Attenzione però, perché sulla strada della crescita, su cui inevitabilmente impatterà positivamente il taglio dei tassi previsto dalla Bce per l’estate, ci sono due ostacoli non da poco. Primo freno, “il costo dell’elettricità pagato dalle imprese resta più alto in Italia rispetto ai principali paesi Ue e anche rispetto agli altri grandi competitor internazionali come Usa e Giappone. Tutto ciò crea uno svantaggio competitivo per le imprese italiane: una riforma del mercato elettrico e una maggiore quota di rinnovabili nella generazione elettrica, visto che oggi hanno costi inferiori alle fonti fossili, potrebbero attenuare i costi dell’energia in Italia e ridurre (sebbene non eliminare) la dipendenza estera”.
Secondo freno, il graduale phase out (eliminazione, ndr) del Superbonus, già in scadenza a fine 2023 in termini di aliquota al 110%, e degli altri incentivi all’edilizia. “Le costruzioni ad uso residenziale, in termini di valore aggiunto e quindi di contributo al Pil, dovrebbero risentire fortemente di tale prevista riduzione degli incentivi, già nel 2024 e in misura ancora maggiore nel 2025. La manifattura non dovrebbe risentirne molto. È chiaro che parte della crescita del Pil negli anni scorsi è attribuibile agli impatti del Superbonus, 2,4 punti percentuali in 4 anni”.
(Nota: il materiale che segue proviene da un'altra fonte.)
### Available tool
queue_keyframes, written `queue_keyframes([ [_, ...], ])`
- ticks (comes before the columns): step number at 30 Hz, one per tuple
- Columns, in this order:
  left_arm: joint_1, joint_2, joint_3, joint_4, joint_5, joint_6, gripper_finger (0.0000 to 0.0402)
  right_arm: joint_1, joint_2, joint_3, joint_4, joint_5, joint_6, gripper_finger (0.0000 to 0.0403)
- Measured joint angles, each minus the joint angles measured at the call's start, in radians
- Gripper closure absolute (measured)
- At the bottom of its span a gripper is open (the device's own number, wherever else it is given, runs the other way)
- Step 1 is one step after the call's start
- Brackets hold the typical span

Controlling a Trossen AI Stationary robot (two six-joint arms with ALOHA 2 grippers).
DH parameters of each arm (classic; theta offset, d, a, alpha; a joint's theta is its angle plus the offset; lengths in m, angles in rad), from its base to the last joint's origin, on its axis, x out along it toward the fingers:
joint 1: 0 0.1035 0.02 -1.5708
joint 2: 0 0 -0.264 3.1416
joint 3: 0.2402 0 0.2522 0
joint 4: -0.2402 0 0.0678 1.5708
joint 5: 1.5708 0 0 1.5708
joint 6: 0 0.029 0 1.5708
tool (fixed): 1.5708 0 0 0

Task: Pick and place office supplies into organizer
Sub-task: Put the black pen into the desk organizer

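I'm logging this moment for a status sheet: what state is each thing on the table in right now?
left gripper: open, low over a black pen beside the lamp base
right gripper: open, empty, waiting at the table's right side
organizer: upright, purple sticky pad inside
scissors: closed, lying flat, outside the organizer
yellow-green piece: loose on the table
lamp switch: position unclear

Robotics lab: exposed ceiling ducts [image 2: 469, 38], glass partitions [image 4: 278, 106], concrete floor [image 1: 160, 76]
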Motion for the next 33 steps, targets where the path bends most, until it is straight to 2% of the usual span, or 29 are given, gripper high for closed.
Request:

Ancora, “le strozzature mondiali nei trasporti e il loro impatto negativo per l’industria italiana. Il tema della sicurezza dei trasporti non riguarda solo il Mar Rosso, snodo cruciale dello scambio di merci tra Europa ed Asia, ma anche numerose altre fragilità lungo le rotte internazionali di trasporto, per esempio nello stretto di Malacca (in Asia) e nel canale di Panama (in America). In Italia, più della metà dei volumi di merci in entrata arriva via mare e le navi trasportano il 42% delle quantità esportate. Diverse criticità, inoltre, si hanno anche nelle rotte regionali dei trasporti, che sono per lo più via terra: per l’Italia in particolare lungo l’arco alpino, per le connessioni con gli altri paesi Ue. A proposito della crisi nel Mar Rosso, in particolare, l’impatto dei recenti aumenti dei costi di trasporto marittimi, più che raddoppiati, sui prezzi alla produzione dell’industria italiana è stimato complessivamente moderato, ma è forte in specifici settori come la chimica, la metallurgia, la carta”.